How does one get into and complete three years of college without reading one book? Ask University of Connecticut basketball star Kemba Walker, who not only managed to do so, but is set to graduate a year early from the institution.
Walker, who has decided to forgo his senior season to enter this year’s NBA draft, made the stunning admission in a recent interview with Sports Illustrated.
As part of an independent-study course he had to take to be able to graduate this year, Walker read his very first book, Forty Million Dollar Slaves: The Rise, Fall, and Redemption of the Black Athlete, last summer.
“That’s true,” he told the magazine. “You can write that. It is the first book I’ve ever read.”

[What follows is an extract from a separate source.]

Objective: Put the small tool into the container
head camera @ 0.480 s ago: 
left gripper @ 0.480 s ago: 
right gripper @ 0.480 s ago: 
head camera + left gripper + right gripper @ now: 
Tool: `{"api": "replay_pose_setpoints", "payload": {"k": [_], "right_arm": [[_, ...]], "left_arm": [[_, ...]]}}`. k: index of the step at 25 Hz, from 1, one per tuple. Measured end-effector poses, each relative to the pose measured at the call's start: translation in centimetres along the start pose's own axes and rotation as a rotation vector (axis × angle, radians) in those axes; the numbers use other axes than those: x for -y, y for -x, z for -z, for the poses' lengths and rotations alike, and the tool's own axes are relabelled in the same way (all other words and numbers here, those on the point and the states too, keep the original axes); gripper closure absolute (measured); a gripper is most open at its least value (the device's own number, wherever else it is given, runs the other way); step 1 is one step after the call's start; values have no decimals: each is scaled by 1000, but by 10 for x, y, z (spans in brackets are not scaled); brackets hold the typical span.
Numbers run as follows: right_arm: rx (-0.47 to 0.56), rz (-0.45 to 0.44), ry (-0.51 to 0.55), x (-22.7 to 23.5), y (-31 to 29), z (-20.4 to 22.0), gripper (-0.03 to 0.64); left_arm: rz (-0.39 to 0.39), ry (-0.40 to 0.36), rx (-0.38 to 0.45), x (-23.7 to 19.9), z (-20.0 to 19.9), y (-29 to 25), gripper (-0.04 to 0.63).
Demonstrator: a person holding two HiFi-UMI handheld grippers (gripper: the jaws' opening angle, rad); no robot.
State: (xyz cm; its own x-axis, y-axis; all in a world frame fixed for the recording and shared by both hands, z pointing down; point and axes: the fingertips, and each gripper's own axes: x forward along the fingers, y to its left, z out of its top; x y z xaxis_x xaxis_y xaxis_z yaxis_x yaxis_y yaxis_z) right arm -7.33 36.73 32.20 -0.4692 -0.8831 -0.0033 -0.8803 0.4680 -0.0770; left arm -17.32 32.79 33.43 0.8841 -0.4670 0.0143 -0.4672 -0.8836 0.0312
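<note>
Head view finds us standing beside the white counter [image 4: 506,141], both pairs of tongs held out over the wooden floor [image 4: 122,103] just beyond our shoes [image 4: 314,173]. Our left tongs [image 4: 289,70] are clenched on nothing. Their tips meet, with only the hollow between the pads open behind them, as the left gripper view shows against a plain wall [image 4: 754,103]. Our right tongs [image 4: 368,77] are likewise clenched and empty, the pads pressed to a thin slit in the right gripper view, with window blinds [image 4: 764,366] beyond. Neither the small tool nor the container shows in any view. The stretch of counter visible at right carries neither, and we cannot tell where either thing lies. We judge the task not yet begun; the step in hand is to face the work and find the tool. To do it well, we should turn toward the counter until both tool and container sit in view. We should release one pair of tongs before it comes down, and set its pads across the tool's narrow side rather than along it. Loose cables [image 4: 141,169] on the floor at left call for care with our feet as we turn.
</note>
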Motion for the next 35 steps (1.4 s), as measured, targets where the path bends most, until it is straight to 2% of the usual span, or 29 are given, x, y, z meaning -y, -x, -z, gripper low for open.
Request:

And this points again to the sad state of affairs at the school’s men’s basketball program. Though UConn can trumpet their achievements on the basketball court—eight NCAA tournament appearances in the past decade and three championships since 1999—the school only graduates 25 percent of its Black players, according to recent figures. Eleven players out of 14 on this year’s NCAA Championship-winning squad are African-American.
And Walker, who openly admits reading his first book at 20, is set to become one of the program’s rare Black graduates next month following the completion of a few more courses.
Now, is it that surprising that more importance is placed on skills on the court rather than skills in the classroom, especially for superstar college athletes like Walker? No, not at all. But nevertheless, his interview shines a bright light on the calculating billion-dollar business of college basketball, where a young man who has been robbed academically his entire life is lauded while cutting down nets, and even handed a degree from a pretty decent institution. But to think, if it weren’t for all that basketball, he might have read more.
Walker’s next step, more than likely, is the NBA. But after his time in the league, then what? His very first book might come in handy then.